= Exercise details =
Search the entries below for "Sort". Report each line where it occurs.

= Source data =
- - -
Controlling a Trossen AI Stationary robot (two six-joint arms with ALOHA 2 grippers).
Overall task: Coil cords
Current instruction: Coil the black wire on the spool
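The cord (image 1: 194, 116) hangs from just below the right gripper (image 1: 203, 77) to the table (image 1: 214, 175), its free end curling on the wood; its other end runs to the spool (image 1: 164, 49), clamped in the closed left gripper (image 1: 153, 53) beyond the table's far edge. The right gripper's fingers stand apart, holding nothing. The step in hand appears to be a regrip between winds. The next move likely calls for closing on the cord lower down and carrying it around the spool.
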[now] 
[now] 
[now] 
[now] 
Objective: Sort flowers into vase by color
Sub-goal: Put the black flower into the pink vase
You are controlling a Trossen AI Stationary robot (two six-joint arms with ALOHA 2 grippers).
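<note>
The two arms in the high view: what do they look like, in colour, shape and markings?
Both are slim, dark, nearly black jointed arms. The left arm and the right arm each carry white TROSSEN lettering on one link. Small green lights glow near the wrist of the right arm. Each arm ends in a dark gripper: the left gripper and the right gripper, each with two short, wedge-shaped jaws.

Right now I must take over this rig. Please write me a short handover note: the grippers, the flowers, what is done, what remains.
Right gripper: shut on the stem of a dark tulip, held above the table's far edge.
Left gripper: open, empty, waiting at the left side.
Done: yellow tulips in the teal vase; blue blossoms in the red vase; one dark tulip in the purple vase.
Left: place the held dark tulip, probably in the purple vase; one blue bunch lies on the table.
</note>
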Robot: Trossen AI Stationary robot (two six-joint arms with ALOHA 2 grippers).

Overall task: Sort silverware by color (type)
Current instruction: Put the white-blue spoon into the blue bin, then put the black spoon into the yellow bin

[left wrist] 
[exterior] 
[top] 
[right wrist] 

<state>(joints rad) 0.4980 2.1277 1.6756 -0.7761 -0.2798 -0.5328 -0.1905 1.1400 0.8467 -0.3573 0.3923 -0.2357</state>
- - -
= Response to the task =
Objective: Sort flowers into vase by color
Overall task: Sort silverware by color (type)

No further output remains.